I did say that I would touch on the importance of extending STEM to be more inclusive of the BAME community and disabled people. Just as we need to work to break down barriers for women, we need to break down any barriers that exist for the BAME community, and even more so for women BAME community members. There is much information available about female uptake of STEM, but for some reason far less when it comes to the BAME community. To create an appropriate strategy to combat any issues, we need to monitor the uptake of subjects and careers, and highlight trends, which policy can work to mitigate. We need to focus much more on workplace adjustments in STEM careers to help disabled people to access roles and further their careers in the sector.
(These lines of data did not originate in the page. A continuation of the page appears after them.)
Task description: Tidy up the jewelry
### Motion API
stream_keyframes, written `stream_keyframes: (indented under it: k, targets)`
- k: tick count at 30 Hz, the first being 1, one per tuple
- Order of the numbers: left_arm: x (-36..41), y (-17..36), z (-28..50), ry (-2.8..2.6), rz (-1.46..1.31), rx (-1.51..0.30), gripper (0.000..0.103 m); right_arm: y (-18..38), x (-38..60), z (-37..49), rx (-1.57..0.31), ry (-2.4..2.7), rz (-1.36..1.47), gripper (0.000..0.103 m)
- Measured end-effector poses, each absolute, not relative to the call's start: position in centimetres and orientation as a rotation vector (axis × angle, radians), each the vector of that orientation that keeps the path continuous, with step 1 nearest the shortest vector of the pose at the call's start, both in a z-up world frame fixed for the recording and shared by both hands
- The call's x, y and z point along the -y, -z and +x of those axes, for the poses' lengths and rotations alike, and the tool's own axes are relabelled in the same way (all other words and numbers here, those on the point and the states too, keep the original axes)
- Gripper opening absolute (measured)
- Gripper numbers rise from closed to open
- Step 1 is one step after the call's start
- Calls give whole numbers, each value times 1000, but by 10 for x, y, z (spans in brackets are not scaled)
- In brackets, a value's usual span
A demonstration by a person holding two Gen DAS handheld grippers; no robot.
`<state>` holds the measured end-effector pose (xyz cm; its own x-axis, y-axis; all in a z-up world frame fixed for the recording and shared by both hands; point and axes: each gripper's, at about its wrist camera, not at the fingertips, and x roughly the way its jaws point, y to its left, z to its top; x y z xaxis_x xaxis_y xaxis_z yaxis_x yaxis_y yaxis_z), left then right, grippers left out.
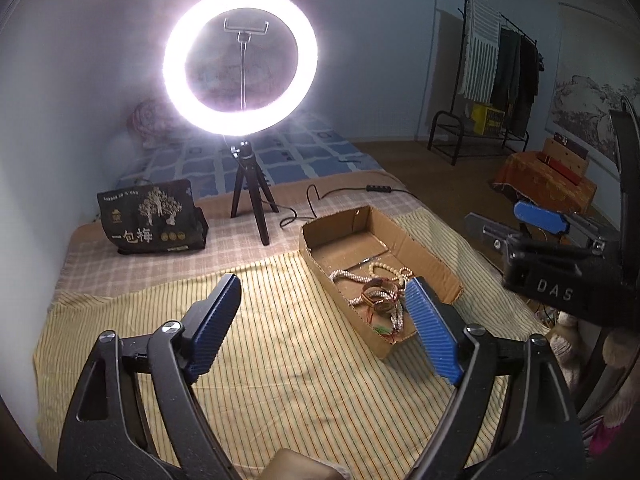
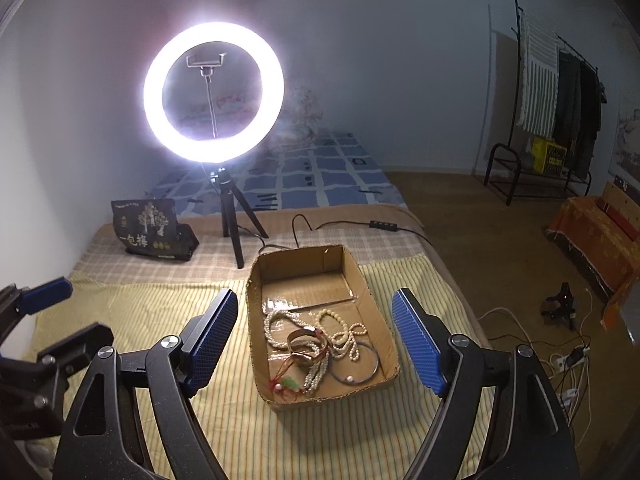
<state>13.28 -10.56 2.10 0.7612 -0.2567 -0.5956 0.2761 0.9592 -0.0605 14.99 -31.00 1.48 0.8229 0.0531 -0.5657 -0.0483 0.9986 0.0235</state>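
An open cardboard box [image 2: 256, 320] [image 1: 432, 256] lies on the striped bed cover. In it lie pearl necklaces [image 2: 276, 330] [image 1: 352, 278], gold bangles [image 2: 306, 346] [image 1: 378, 290], a cream bead string [image 2: 344, 330], a thin dark bangle [image 2: 370, 366] and a red cord with a green piece [image 2: 286, 384]. My left gripper [image 1: 324, 296] is open and empty above the cover, left of the box. My right gripper [image 2: 316, 312] is open and empty, hovering over the box. The right gripper also shows in the left wrist view [image 1: 540, 220].
A lit ring light on a tripod [image 2: 214, 92] [image 1: 240, 60] stands behind the box, its cable [image 2: 384, 226] trailing right. A dark printed bag [image 2: 150, 228] [image 1: 150, 216] leans at the back left. Cables and a power strip [image 2: 568, 360] lie on the floor to the right.
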Motion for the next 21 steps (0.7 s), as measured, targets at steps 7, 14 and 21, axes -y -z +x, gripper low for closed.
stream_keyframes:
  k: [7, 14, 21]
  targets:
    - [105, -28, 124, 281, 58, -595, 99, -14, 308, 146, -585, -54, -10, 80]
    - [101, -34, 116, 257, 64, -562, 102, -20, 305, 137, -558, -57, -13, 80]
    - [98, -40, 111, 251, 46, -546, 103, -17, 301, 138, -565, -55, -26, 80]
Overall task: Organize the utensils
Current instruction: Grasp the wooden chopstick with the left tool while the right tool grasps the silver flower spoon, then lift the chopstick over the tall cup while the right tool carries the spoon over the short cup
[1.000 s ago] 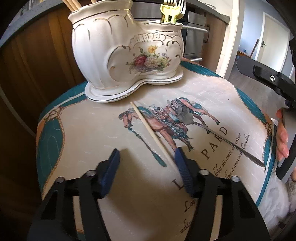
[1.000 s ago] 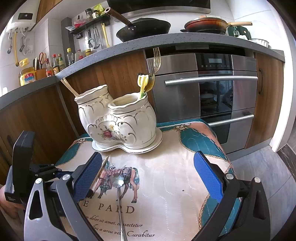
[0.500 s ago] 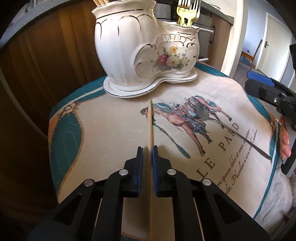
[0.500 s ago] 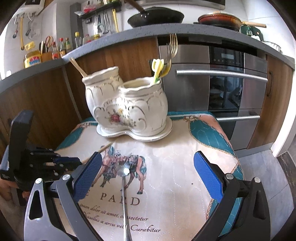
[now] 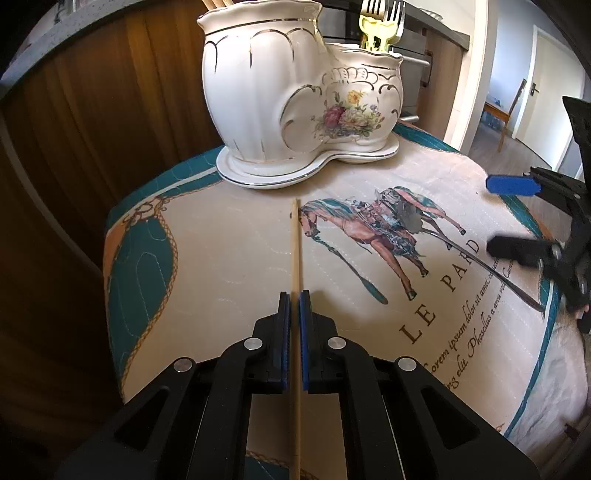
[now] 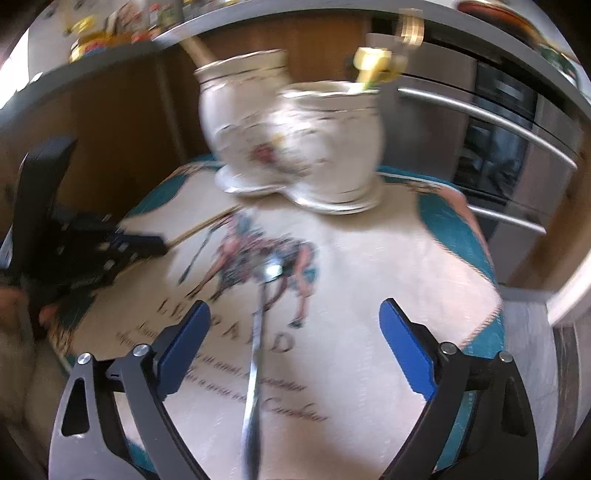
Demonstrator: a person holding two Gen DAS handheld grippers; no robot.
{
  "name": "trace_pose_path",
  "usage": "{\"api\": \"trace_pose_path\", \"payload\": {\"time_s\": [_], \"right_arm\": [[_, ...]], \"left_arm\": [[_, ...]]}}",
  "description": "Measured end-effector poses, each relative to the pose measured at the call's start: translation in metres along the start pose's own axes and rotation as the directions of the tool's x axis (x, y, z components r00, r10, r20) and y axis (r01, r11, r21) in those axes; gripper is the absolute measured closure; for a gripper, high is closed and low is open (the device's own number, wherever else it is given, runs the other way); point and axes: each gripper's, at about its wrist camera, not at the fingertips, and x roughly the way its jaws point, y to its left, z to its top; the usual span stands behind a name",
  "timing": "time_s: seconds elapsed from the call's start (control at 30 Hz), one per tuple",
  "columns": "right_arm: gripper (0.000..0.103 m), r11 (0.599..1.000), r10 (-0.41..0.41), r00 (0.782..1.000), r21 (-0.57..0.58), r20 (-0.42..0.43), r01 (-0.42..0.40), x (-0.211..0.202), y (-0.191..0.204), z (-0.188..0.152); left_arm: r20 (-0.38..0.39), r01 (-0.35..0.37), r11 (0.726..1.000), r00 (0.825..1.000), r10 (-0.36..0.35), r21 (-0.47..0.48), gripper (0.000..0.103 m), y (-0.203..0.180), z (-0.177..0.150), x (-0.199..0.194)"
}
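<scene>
Left wrist view, left tool (image 5: 294, 299) clamping chopstick (image 5: 295, 251) pointing toward ceramic holder (image 5: 295, 88), right tool (image 6: 291, 332) spread.

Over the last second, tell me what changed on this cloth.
The left gripper closed its fingers on the wooden chopstick, turning it to point at the ceramic holder. The right gripper, open, moved in over the spoon. Spoon, holder and forks stayed put.

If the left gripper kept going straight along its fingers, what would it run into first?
Most likely the white ceramic holder, at its taller compartment or base rim. The left gripper, shut on the chopstick, points straight at it; only bare cloth lies between, though depth is uncertain.
</scene>
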Motion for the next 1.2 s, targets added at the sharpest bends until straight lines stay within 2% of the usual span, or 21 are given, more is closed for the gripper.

I am pleased to say that there are success stories, which we need to hold high and use as models to improve the diversity of STEM in the future. Athena SWAN, as I am sure many Members are aware, is a national scheme that recognises a commitment to supporting and advancing women’s careers in STEM within higher education and research. Members across the country sign up to its charter, which contains principles such as

“To address gender inequalities requires commitment and action from everyone, at all levels of the organisation”,

and

“The high loss rate of women in science is an urgent concern which the organisation will address”,

to name but two. Athena SWAN grants awards to organisations for good practice in recruiting, retaining and promoting women in higher education. Universities proudly display their certificates, which no doubt help when they are competing to attract the best staff and students.

In the last Parliament, my hon. Friend the Member for Truro and Falmouth (Sarah Newton) was a strong champion in this area, and I pay tribute to her for her work on increasing diversity. I direct the Minister’s attention to the excellent report published by the Select Committee on Science and Technology during the last Parliament, which included a range of recommendations to improve diversity in STEM. Other sectors need to look at Athena SWAN and bring in similar charters to ensure that they are doing all that they can to put increasing and maintaining a diverse workforce at the centre of their work.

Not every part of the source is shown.